Nothing in the copy should be a picture; everything else in the listing is to be restated exactly.

_ _ _ _

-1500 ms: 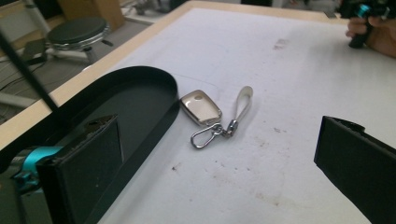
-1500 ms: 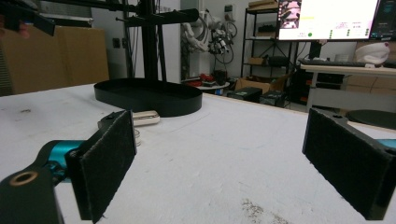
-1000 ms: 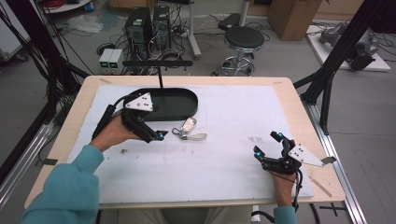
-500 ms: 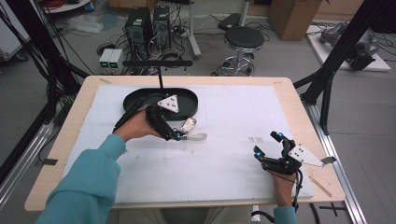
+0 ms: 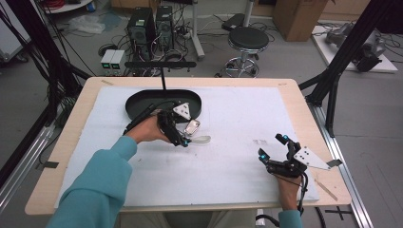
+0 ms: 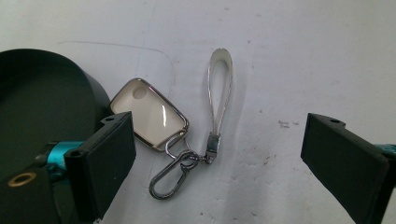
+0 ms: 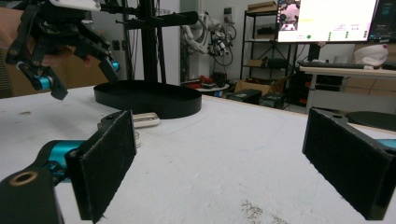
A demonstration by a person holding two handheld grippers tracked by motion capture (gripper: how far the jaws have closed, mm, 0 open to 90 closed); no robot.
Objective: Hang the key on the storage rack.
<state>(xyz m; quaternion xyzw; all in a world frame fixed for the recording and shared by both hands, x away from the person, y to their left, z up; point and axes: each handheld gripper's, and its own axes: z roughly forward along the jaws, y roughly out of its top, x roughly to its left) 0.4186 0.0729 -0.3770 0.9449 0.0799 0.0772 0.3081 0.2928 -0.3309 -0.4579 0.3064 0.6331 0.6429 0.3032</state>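
While the left tool (image 5: pixel 183 138) hangs wide open over the key fob (image 6: pixel 149 119) beside the black tray (image 5: pixel 142 100), gripping nothing, its jaws have just been closing slightly; the right tool (image 5: pixel 274 148), well apart from the fob, gapes empty.

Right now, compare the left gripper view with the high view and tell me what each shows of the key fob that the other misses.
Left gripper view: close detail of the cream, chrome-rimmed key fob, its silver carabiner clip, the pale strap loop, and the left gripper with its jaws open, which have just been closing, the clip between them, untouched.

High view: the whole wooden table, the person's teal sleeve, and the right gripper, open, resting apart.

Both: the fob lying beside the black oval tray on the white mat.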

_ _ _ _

ANSWER AREA
-1500 ms: 
-1500 ms: 
-1000 ms: 
-500 ms: 
+0 ms: 
+0 ms: 
+0 ms: 
A demonstration by a person holding two handheld grippers tracked by motion capture (gripper: how far the jaws have closed, mm, 0 open to 90 closed); no robot.
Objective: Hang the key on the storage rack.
<state>(xyz m; quaternion xyzw; all in a world frame fixed for the recording and shared by both hands, x away from the person, y to their left, z up; point and axes: each handheld gripper's, and its own axes: z roughly forward along the jaws, y roughly out of its top, x roughly to its left) 0.4186 0.0729 -0.3770 0.9449 0.0799 0.0772 0.3081 0.2928 -0.3309 -0.4579 0.3064 0.6331 0.6429 0.3032</state>
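While the left tool (image 5: pixel 183 138) hangs wide open over the key fob (image 6: pixel 149 119) beside the black tray (image 5: pixel 142 100), gripping nothing, its jaws have just been closing slightly; the right tool (image 5: pixel 274 148), well apart from the fob, gapes empty.

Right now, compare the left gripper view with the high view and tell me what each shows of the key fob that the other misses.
Left gripper view: close detail of the cream, chrome-rimmed key fob, its silver carabiner clip, the pale strap loop, and the left gripper with its jaws open, which have just been closing, the clip between them, untouched.

High view: the whole wooden table, the person's teal sleeve, and the right gripper, open, resting apart.

Both: the fob lying beside the black oval tray on the white mat.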

What the exercise asked for is now complete.